In the records, find each line where "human" occurs, and copy it.

DATASET EXCERPTS section start

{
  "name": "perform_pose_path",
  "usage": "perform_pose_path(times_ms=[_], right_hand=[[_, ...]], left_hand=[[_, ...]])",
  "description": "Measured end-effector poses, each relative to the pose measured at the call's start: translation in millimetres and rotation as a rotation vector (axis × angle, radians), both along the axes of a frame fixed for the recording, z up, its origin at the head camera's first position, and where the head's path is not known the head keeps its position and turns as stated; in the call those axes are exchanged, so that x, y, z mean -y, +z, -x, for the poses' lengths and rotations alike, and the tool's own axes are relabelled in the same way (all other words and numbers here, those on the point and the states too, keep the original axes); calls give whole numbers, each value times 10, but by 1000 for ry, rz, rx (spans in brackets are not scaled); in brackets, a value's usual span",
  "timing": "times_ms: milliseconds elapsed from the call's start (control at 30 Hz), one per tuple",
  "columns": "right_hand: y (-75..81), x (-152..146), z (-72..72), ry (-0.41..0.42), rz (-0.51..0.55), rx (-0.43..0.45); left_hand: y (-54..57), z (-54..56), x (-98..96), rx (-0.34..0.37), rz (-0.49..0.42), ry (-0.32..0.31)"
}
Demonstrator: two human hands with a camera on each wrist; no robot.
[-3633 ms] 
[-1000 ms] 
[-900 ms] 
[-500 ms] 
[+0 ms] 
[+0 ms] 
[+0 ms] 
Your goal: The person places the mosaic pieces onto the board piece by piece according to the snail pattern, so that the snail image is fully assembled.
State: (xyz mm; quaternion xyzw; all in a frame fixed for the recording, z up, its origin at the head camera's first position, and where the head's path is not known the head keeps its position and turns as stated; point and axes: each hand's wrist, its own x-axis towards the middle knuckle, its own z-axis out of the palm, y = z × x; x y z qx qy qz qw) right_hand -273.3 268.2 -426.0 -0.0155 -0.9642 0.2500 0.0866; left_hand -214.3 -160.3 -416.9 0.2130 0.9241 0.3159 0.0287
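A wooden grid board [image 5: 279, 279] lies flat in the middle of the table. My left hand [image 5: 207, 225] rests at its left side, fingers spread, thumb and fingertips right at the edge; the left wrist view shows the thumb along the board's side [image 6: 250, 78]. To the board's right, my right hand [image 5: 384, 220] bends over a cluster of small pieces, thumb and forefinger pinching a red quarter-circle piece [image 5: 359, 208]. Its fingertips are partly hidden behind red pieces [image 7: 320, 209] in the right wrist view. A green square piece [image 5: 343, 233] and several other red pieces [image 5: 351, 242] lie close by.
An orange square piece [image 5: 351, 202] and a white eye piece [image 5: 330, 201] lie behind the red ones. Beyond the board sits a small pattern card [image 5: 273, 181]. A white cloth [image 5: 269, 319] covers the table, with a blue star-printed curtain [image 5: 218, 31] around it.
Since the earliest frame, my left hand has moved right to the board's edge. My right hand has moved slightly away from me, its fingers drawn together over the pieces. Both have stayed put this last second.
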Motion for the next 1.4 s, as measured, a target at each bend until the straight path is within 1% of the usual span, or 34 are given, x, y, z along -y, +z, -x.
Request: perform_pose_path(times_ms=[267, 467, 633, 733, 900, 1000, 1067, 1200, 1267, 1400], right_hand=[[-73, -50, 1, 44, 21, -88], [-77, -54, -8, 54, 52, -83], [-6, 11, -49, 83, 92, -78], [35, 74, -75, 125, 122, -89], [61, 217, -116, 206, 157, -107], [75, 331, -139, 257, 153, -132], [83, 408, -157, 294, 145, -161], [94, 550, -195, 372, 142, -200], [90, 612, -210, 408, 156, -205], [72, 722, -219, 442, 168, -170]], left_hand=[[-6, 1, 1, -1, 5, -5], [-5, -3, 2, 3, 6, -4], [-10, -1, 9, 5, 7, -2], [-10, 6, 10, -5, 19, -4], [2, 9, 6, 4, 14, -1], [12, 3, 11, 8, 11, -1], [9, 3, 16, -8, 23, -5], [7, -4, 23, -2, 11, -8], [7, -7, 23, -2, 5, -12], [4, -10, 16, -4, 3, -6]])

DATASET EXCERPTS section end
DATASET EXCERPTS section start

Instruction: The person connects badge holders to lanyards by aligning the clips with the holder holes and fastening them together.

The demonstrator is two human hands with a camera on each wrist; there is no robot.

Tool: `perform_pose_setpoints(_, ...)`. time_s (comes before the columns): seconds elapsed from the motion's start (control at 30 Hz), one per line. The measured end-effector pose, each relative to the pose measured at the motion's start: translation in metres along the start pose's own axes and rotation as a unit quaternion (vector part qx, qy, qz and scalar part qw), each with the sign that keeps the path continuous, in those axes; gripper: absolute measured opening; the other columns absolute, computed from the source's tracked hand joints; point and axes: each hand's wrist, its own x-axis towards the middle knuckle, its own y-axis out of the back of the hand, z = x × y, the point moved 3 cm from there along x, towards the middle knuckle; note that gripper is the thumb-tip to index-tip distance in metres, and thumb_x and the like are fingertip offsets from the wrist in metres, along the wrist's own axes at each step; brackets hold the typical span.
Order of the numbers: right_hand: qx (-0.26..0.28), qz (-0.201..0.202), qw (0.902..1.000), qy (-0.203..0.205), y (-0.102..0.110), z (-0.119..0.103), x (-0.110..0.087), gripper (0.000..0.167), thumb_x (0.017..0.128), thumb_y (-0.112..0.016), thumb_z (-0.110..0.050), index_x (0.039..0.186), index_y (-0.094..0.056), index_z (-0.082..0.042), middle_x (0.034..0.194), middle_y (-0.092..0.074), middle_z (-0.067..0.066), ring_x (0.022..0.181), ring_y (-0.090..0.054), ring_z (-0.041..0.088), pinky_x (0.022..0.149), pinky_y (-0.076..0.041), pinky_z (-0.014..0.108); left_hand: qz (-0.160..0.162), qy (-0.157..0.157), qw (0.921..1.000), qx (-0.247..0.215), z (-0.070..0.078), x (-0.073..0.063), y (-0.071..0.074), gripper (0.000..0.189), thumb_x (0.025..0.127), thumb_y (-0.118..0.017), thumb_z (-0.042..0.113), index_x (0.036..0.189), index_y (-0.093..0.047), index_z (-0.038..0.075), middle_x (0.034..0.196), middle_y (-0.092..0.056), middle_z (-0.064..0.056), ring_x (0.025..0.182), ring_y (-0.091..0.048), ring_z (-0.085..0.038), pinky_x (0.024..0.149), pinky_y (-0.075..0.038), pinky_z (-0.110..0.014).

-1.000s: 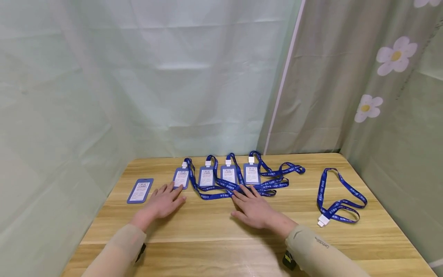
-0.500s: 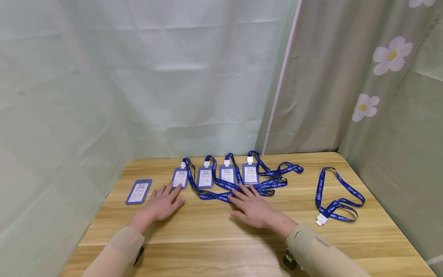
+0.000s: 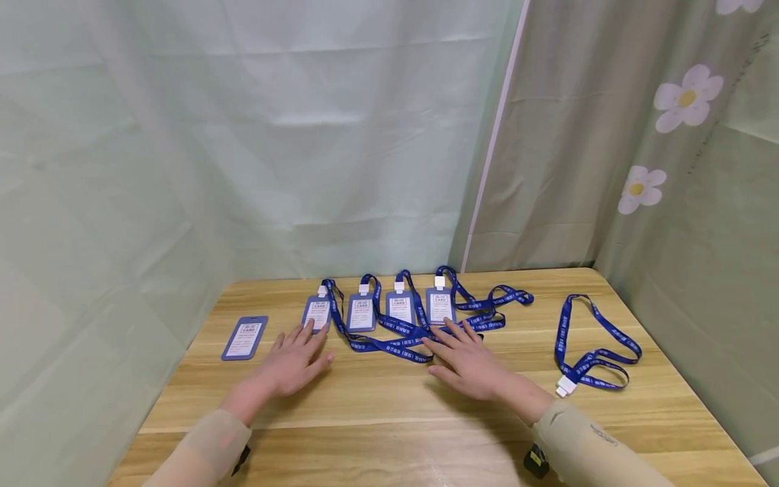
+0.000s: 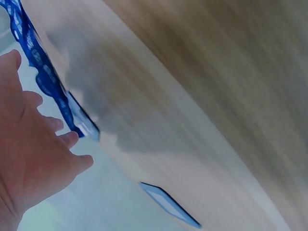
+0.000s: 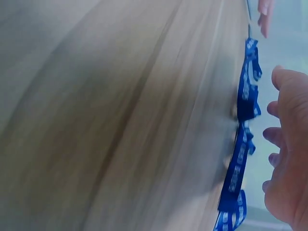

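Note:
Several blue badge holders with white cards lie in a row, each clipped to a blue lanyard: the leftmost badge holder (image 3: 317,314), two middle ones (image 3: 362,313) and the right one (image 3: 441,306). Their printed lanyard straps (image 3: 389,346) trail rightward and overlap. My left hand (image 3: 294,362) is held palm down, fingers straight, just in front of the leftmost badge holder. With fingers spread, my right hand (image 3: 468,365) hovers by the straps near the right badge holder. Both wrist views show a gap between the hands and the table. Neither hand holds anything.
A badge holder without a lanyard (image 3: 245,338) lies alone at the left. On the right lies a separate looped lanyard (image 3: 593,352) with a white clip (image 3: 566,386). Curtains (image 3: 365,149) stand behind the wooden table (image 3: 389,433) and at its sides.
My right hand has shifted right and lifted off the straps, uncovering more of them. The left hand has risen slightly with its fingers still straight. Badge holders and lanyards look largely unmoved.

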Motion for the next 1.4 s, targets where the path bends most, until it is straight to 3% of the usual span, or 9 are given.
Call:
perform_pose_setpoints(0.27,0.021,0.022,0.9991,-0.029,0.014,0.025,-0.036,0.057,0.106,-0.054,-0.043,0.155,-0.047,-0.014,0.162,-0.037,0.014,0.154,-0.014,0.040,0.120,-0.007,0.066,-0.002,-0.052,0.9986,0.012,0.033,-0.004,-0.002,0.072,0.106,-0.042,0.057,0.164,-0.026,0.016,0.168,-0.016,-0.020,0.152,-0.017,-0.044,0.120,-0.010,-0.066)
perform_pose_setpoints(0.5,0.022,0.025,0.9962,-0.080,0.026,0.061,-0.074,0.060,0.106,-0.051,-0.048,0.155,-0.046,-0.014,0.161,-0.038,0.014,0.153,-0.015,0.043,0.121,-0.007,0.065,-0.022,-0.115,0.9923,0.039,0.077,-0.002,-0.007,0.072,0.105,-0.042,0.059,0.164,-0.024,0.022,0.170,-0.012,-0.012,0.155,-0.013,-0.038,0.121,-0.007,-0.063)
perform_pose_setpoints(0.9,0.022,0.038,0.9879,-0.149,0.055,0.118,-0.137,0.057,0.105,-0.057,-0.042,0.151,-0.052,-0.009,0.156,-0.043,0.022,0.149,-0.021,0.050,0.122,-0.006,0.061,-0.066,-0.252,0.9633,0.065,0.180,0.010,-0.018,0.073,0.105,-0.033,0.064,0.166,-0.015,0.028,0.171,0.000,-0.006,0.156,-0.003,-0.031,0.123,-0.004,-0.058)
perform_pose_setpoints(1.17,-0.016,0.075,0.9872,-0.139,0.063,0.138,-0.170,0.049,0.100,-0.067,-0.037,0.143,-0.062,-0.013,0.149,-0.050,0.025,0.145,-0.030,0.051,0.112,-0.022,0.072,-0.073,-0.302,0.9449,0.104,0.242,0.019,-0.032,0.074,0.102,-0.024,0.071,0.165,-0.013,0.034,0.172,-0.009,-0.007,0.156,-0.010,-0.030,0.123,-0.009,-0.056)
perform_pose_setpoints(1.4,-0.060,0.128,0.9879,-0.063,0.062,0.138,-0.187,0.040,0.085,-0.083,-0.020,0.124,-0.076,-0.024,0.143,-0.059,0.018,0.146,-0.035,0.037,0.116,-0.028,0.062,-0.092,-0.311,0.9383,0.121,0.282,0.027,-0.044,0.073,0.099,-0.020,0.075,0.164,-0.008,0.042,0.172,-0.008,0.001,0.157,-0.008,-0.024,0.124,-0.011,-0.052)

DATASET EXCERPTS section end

■ **RESULT FOR THIS EXERCISE**
Demonstrator: two human hands with a camera on each wrist; no robot.
The demonstrator is two human hands with a camera on each wrist; there is no robot.

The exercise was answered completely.